Drake: Simplesmente não sabemos. As pessoas passaram centenas e centenas de horas buscando no mesmo local na mesma frequência. E nunca mais foi encontrado. Se você ouvir um sinal apenas uma vez, não é uma descoberta conclusiva. Você tem que ouvi-lo várias vezes.

Mas quando a humanidade enviou uma mensagem para o espaço, enviou apenas uma vez, no que ficou conhecido como "código Arecibo".
Drake: Oficialmente, enviamos apenas uma vez, por três minutos. O sinal tinha informações codificadas, que acho que seriam rapidamente reconhecidas por especialistas em outros mundos. Mas no dia antes da cerimônia oficial, transmitimos a mensagem por horas para praticar. O único problema era que a antena do telescópio Arecibo não estava se movendo. Então muitas estrelas receberam 12 segundos de mensagem, ou seja 120 caracteres.

Mensagens para o espaço como a transmissão Arecibo ou as naves "Pioneer" e "Voyager" foram criticadas por serem centradas demais nos humanos.

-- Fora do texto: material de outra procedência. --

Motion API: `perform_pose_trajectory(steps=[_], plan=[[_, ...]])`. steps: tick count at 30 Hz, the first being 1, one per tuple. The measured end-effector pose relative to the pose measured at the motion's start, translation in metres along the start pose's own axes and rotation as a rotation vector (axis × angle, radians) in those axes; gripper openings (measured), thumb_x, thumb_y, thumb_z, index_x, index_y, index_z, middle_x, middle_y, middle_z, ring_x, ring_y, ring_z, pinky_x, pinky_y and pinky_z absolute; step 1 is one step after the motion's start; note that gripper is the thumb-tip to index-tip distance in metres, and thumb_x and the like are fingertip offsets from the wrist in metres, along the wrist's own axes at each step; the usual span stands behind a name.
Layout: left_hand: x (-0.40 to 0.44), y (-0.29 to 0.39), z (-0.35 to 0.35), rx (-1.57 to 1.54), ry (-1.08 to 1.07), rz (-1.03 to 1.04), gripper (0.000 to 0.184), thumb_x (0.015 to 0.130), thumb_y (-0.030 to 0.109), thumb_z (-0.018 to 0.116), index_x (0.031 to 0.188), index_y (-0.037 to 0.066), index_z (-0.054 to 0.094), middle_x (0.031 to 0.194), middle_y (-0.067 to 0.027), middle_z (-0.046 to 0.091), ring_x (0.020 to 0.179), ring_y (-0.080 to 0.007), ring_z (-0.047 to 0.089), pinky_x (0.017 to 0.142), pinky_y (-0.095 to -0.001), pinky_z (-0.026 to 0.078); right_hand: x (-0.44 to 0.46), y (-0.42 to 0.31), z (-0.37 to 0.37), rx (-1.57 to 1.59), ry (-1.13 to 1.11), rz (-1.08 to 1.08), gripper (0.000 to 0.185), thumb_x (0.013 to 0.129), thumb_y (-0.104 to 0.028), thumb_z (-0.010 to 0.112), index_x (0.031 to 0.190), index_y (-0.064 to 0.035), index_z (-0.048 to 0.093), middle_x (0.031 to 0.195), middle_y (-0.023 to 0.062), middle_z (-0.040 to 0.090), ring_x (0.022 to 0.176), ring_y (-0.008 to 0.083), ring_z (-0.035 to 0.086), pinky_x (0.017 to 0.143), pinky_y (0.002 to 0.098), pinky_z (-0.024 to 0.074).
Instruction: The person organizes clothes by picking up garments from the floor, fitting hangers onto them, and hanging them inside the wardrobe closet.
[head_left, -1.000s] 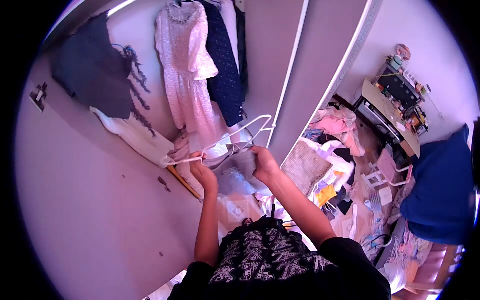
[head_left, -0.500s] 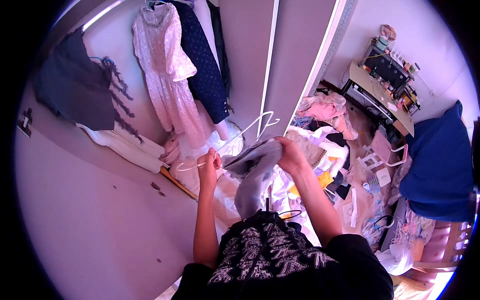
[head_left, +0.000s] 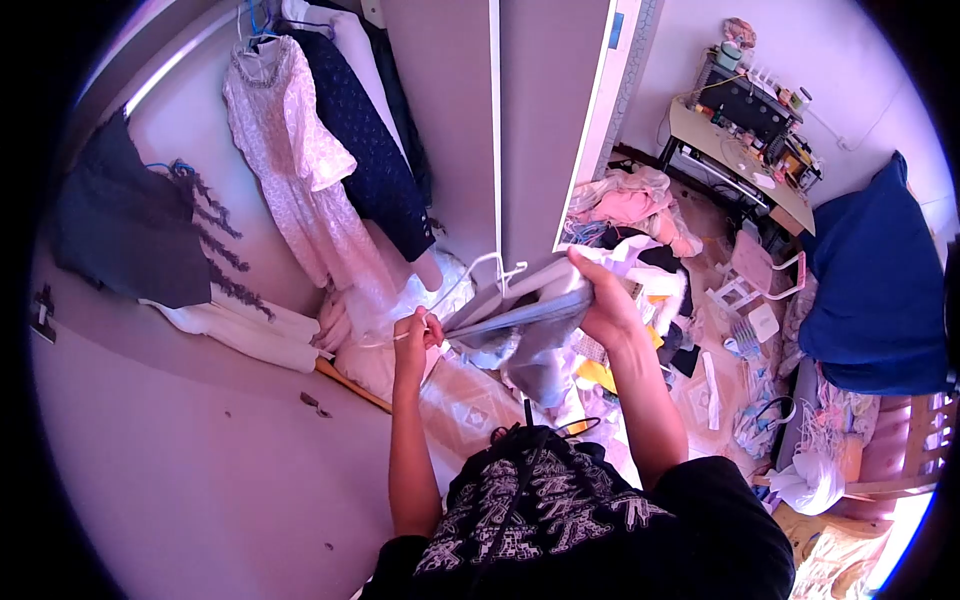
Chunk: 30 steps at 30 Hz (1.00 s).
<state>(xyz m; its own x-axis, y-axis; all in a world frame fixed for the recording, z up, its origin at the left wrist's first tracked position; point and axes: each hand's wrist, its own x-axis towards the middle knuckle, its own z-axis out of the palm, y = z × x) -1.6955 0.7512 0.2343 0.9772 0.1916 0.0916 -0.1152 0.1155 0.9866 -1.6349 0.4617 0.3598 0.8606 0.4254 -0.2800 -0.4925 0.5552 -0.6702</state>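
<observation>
My left hand (head_left: 413, 338) is closed around a white clothes hanger (head_left: 484, 262), whose hooked end rises toward the wardrobe panel. A grey garment (head_left: 545, 362) stretches between my hands, its upper edge pulled into long folds and its lower part hanging loose. My right hand (head_left: 612, 312) grips the garment's right side, thumb on top. Near my left fingers the hanger and cloth overlap, so I cannot tell whether that hand pinches the cloth too. What kind of garment it is does not show.
Inside the wardrobe hang a pale sequined dress (head_left: 270, 150), a navy jacket (head_left: 360, 140) and a dark garment (head_left: 130, 225). Clothes are heaped on the floor, with a pink heap (head_left: 640, 210) farther back. A pink chair (head_left: 755, 268), desk (head_left: 740, 160) and blue cover (head_left: 870, 290) are at right.
My right hand has moved outward, drawing the grey garment wider and tauter. My left hand still holds the hanger. The whole view has shifted, with the surroundings now farther left and higher.
</observation>
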Motion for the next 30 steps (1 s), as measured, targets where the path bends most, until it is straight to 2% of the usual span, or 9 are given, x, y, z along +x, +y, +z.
perform_pose_trajectory(steps=[1, 4, 6, 8, 9, 13, 21, 27, 30], plan=[[0.0, 0.009, 0.007, -0.003, -0.015, 0.017, 0.054, 0.1, 0.036, 0.041, 0.058, 0.004, 0.048, 0.049, 0.0013, 0.036, 0.046, -0.0085, 0.034, 0.046, -0.0245, 0.027, -0.002, -0.001, 0.001, -0.008, 0.036, -0.01, 0.043, 0.095, -0.04, 0.056, 0.116, -0.0023, 0.057, 0.11, 0.0109, 0.064, 0.099, 0.0221, 0.062, 0.092, 0.0371, 0.0477], [0.002, 0.014, 0.01, 0.052, -0.056, 0.009, 0.055, 0.1, 0.037, 0.04, 0.058, 0.003, 0.049, 0.049, 0.001, 0.038, 0.046, -0.0075, 0.033, 0.047, -0.0241, 0.029, -0.015, -0.009, 0.004, 0.04, -0.173, -0.025, 0.047, 0.094, -0.042, 0.058, 0.119, -0.0022, 0.056, 0.111, 0.0108, 0.064, 0.101, 0.0227, 0.062, 0.094, 0.0377, 0.0467], [0.002, 0.021, 0.013, 0.095, -0.085, -0.028, 0.054, 0.1, 0.038, 0.041, 0.06, 0.004, 0.051, 0.052, -0.0003, 0.043, 0.048, -0.0069, 0.036, 0.049, -0.0233, 0.031, -0.017, -0.01, 0.002, -0.045, -0.142, -0.081, 0.057, 0.09, -0.049, 0.06, 0.121, -0.0019, 0.055, 0.112, 0.0103, 0.063, 0.104, 0.0235, 0.061, 0.096, 0.0381, 0.0454], [-0.001, 0.029, 0.022, 0.192, -0.047, 0.013, 0.052, 0.1, 0.038, 0.043, 0.061, 0.004, 0.052, 0.056, -0.001, 0.048, 0.051, -0.0065, 0.04, 0.05, -0.0233, 0.032, -0.021, -0.017, 0.007, -0.131, -0.152, -0.098, 0.062, 0.085, -0.048, 0.067, 0.117, 0.0038, 0.055, 0.109, 0.0114, 0.063, 0.101, 0.0217, 0.061, 0.091, 0.0347, 0.0468], [0.001, 0.029, 0.021, 0.188, -0.047, 0.018, 0.052, 0.1, 0.038, 0.043, 0.061, 0.004, 0.052, 0.056, -0.001, 0.048, 0.051, -0.0065, 0.04, 0.05, -0.0233, 0.032, -0.018, -0.016, 0.004, -0.21, -0.214, -0.097, 0.075, 0.077, -0.057, 0.071, 0.124, -0.0013, 0.053, 0.116, 0.0097, 0.062, 0.109, 0.0233, 0.058, 0.098, 0.0381, 0.0435], [0.012, 0.031, 0.01, 0.31, -0.082, 0.099, 0.051, 0.1, 0.038, 0.043, 0.062, 0.004, 0.052, 0.059, -0.0005, 0.051, 0.054, -0.0067, 0.044, 0.051, -0.0235, 0.034, -0.025, -0.016, 0.008, -0.304, -0.247, -0.065, 0.086, 0.073, -0.055, 0.076, 0.13, 0.0035, 0.047, 0.122, 0.0133, 0.058, 0.115, 0.0247, 0.054, 0.102, 0.0374, 0.0404], [0.023, 0.047, -0.002, 0.232, 0.0, 0.088, 0.05, 0.099, 0.032, 0.045, 0.061, 0.002, 0.054, 0.058, -0.001, 0.051, 0.054, -0.0073, 0.046, 0.053, -0.0247, 0.035, -0.023, -0.011, 0.007, -0.241, -0.294, -0.057, 0.079, 0.078, -0.054, 0.072, 0.124, 0.0066, 0.05, 0.116, 0.0138, 0.061, 0.107, 0.0227, 0.059, 0.097, 0.0368, 0.0442], [0.02, 0.043, -0.007, 0.283, -0.013, 0.106, 0.05, 0.099, 0.032, 0.045, 0.06, 0.002, 0.053, 0.055, -0.0006, 0.049, 0.052, -0.0074, 0.044, 0.051, -0.0257, 0.034, -0.016, -0.011, 0.011, -0.083, -0.21, 0.084, 0.061, 0.088, -0.052, 0.061, 0.124, -0.0029, 0.053, 0.121, 0.0107, 0.06, 0.112, 0.0232, 0.057, 0.1, 0.0403, 0.0426], [0.018, 0.041, -0.006, 0.342, -0.013, 0.147, 0.05, 0.099, 0.031, 0.045, 0.06, 0.002, 0.053, 0.053, -0.0007, 0.047, 0.051, -0.0078, 0.043, 0.05, -0.0268, 0.033, -0.021, -0.006, 0.017, -0.098, -0.145, 0.018, 0.068, 0.087, -0.053, 0.063, 0.121, 0.0057, 0.053, 0.116, 0.0155, 0.062, 0.107, 0.0242, 0.059, 0.096, 0.0366, 0.0444]])
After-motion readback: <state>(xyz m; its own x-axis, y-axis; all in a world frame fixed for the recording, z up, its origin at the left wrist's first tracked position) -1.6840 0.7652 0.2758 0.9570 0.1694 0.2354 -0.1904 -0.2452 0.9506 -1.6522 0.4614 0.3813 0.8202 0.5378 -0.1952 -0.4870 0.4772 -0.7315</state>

O senhor gostaria de reescrever as mensagens?
Drake: Eu ainda as centraria nos humanos. Talvez seja narcisista, mas acreditamos que este seria o interesse dos extraterrestres. Não querem saber como são nossos cães. Querem saber como são os humanos. Tivemos muitas discussões se deveríamos apresentar nossa melhor imagem - ou uma imagem realista. Decidimos por uma ideal.

Algumas pessoas argumentam que não é uma ideia muito boa alertar outras civilizações sobre nossa existência.
Drake: Existem pessoas paranóicas que acreditam que eles virão nos atacar. Mas esse é um argumento falho. Com nossas transmissões regulares, revelamos muitos detalhes de nós mesmo. Qualquer coisa que enviamos intencionalmente é apenas uma pequena adição a uma grande cacofonia de sinais que foram enviados.

Devemos ter medo de alguma forma de invasão cósmica?
Drake: Em média, qualquer civilização extraterrestre estará a 100 anos luz de distância daqui. Não haverá benefício em nos atacar. Custará muito caro lançar um ataque sério. Então não precisamos nos preocupar.

Mas como o senhor pode ter certeza que as civilizações alienígenas são de fato pacíficas?
Drake: De fato, quando uma civilização tem a tecnologia para se fazer conhecer, também tem energia nuclear e armas nucleares. E com tais armas você sempre está suscetível a um louco que aperta o botão vermelho. Mas tenho certeza que qualquer civilização que encontremos terá evitado o cenário do homem louco. Terão passado por este funil da história e serão criaturas não-agressivas.

Como poderiam ser as formas de vida alienígenas?
Drake: Acho que é muito provável que essas formas de vida sejam baseadas em carbono. Em geral, pensamos nos extraterrestres parecidos conosco, mas isso é porque não sabemos no que mais pensar.

Com televisão digital, satélites e redes óticas, a humanidade na Terra se torna menos detectável para os extraterrestres. Deveríamos enviar sinais intencionalmente para alertá-los que estamos aqui - e não nos matamos nesse ínterim?
Drake: Nos próximos anos, alguns dos principais sinais de nossa existência vão sumir. E não serão substituídos - ao menos não num futuro previsível - por algo igualmente bom para revelar nossa presença. Mas enviar sinais intencionalmente neste momento seria um desperdício de recursos. Ainda somos detectáveis por causa de nossas transmissões de rádio. E será assim pelos próximos 50 anos. Depois disso, poderemos pensar em construir rádio-transmissores de energia solar. O custo das operações serão zero quando essas coisas forem construídas.